Ce site préhistorique est un village forteresse datant de l’âge du bronze. Il impressionne par la taille des pierres empilées une à une pour construire l’enceinte, qui protégeait les premiers occupants. De là, la vue sur les aiguille de Bavella est splendide. Le site voisin de Capula date du Moyen-âge. Ne pas oublier le Musée de l'Alta Rocca, à Levie, qui abrite les pièces retrouvées pendant les fouilles.

20170 Levie
Tél. : +33 (0)4 95 78 48 21

Clos Canarelli

Beaux flacons

Chez Yves Canarelli, près de Figari, les odeurs de vins se mêlent à celle du maquis qui entoure les vignes. L’homme a fait le pari de réhabiliter et de travailler en bio les cépages corses. Il est désormais reconnu comme un des meilleurs viticulteurs de l’Ile de Beauté et ses vins collectionnent les distinctions, en particulier ses rouges profonds, raffinés et puissants.
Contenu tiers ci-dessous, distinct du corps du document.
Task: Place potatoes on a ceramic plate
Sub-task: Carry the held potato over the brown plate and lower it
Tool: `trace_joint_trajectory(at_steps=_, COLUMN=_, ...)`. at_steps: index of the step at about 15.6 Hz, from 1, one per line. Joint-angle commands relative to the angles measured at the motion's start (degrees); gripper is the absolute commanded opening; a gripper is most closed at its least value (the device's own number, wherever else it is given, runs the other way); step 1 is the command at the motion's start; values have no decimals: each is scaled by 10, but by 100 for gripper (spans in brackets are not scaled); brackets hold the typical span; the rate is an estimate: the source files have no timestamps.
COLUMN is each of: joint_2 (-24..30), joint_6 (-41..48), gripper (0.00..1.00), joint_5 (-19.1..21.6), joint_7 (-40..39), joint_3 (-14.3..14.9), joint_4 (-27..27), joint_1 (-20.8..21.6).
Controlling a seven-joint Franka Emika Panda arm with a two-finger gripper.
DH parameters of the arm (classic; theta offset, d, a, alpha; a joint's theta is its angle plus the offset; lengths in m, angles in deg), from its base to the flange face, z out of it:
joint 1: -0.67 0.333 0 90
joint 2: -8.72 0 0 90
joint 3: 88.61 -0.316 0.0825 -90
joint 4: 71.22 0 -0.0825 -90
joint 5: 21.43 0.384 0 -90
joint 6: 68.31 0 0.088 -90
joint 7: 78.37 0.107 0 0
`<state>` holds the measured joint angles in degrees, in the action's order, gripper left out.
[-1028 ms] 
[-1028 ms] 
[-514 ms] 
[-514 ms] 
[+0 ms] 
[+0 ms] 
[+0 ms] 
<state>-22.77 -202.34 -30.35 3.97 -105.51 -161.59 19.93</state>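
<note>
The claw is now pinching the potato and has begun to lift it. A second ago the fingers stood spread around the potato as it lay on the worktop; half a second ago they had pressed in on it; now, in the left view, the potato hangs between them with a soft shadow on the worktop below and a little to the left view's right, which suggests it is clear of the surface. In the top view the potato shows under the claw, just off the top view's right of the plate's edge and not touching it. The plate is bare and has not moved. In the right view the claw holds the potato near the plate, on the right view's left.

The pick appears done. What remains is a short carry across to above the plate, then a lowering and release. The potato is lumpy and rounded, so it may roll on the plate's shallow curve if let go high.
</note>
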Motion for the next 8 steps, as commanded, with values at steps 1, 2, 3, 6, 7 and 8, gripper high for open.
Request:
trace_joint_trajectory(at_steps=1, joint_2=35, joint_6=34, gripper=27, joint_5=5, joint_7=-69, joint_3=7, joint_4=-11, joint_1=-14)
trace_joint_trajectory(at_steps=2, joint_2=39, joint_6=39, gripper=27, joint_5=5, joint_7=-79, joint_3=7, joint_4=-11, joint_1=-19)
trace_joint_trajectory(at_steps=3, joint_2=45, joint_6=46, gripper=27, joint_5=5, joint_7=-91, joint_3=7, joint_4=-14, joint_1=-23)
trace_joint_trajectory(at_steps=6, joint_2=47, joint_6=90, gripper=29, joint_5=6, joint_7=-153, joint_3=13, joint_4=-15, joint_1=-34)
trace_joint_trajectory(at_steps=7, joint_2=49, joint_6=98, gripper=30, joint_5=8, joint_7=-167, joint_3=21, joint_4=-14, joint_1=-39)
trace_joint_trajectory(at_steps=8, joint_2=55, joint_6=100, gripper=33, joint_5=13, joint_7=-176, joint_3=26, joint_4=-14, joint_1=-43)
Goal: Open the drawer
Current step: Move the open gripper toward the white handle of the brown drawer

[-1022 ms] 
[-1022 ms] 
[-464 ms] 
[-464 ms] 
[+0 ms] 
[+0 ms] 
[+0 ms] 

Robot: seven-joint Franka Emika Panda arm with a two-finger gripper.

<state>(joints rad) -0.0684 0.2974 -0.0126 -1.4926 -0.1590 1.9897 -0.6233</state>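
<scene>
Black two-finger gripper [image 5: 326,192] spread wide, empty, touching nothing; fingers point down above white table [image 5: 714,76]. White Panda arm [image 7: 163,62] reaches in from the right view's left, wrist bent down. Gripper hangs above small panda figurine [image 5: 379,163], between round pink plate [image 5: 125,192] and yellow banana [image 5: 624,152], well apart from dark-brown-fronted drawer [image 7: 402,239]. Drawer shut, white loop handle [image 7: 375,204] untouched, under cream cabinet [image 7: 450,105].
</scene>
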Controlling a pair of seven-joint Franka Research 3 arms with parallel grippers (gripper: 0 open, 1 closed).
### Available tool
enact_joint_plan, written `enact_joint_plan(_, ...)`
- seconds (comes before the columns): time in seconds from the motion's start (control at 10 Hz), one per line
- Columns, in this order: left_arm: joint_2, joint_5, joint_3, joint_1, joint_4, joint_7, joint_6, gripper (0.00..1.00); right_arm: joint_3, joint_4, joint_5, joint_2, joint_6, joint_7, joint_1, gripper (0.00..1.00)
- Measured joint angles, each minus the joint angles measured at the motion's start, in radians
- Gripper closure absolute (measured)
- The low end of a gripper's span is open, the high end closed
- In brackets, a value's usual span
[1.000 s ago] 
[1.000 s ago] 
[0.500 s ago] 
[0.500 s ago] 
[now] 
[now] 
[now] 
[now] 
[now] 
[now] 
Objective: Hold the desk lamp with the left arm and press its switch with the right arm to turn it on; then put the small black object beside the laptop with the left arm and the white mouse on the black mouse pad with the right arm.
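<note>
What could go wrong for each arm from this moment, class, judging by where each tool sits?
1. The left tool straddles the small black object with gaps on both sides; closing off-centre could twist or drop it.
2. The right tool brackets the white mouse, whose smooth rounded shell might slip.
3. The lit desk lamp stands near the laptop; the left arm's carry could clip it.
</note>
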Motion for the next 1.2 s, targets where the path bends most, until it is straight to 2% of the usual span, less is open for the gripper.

Village de Tarabucetta (20114)
Tél. : + 33 (0) 4 95 71 07 55

L’Uomo di Cagna

Roche fantastique

Cette belle balade au départ du village de Giannuccio nous emmène au cœur d’un chaos de pierres perdu au milieu des bruyères et des chênes verts. Partout d’étranges rochers aux formes tourmentées font chavirer l’imagination. Le plus étonnant d’entre eux reste bien sûr l'Uomo di Cagna, en forme de tête, qu’on découvre après une petite heure de marche dans le maquis.